En outre, l'ouverture à la concurrence , depuis le 13 décembre 2009, des services de transport ferroviaire internationaux de voyageurs, qui préfigure celle des services de transport ferroviaire nationaux de voyageurs à une date non encore déterminée 75 ( * ) , devrait remettre en question à moyen terme la viabilité du mécanisme de péréquation interne à la SNCF , en réduisant la profitabilité des LGV les plus rentables, et en limitant ainsi la capacité de la SNCF à financer les pertes de l'activité Corail.

Compte tenu de ces évolutions juridiques et économiques, le financement des lignes d'équilibre du territoire ne peut plus prendre la forme d'une péréquation interne à la SNCF. Le principe même d'une péréquation n'est pas remis en cause, mais il apparaît nécessaire de repenser son fonctionnement, en particulier pour que l'ensemble des entreprises ferroviaires positionnées sur les services nationaux de voyageurs en France puissent à terme contribuer au financement de l'exploitation des lignes d'équilibres du territoire. Les nouvelles modalités de financement doivent donc couvrir l'entretien et la rénovation du matériel roulant nécessaire à l'exploitation des lignes d'équilibre du territoire, la SNCF étant globalement en perte sur les lignes Corail.
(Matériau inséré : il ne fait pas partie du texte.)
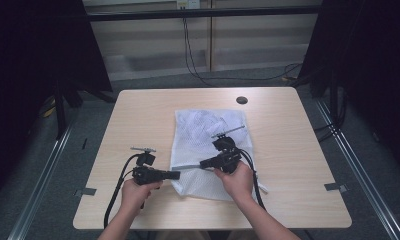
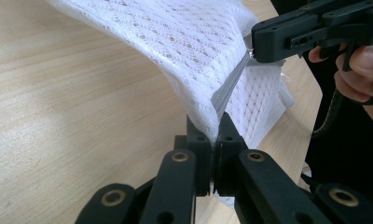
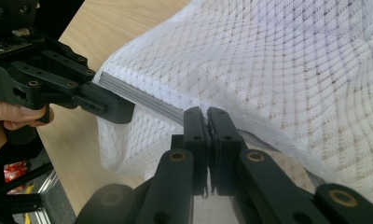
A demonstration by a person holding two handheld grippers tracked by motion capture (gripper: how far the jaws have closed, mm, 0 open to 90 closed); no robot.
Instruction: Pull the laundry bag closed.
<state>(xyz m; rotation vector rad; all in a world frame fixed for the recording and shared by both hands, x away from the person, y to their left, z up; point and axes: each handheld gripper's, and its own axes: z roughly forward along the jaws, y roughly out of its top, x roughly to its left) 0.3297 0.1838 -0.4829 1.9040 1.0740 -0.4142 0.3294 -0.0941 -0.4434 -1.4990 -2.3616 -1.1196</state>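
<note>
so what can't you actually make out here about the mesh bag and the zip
- Zipper slider: nowhere in sight along the grey zipper strip; both grippers' shut jaws cover parts of it.
- What is inside the white mesh bag: too small in the high view, and in both gripper views only netting shows.
- The bag's near edge: in the high view, the right hand covers part of it.

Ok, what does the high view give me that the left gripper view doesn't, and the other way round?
High view alone: the whole table, the round black grommet near its far edge, and the full outline of the white mesh bag.
Left gripper view alone: the left gripper shut on the bag's grey zipper strip, which is lifted off the wood.
Both: the bag and the right gripper pinching the same strip.
</note>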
Afin de ne pas laisser la charge au seul mode ferroviaire du financement de ces lignes déficitaires, il est enfin apparu pertinent de faire financer par le mode routier une part modeste du déficit au titre de l'effort d'aménagement du territoire, du report modal prévu par le Grenelle de l'environnement et de la possibilité pour les compagnies ferroviaires de recourir à l'avenir à des bus longue distance.


* 75 Selon le projet de Livre blanc de la Commission européenne sur les transports ferroviaires, une proposition législative devrait être présentée d'ici fin 2012.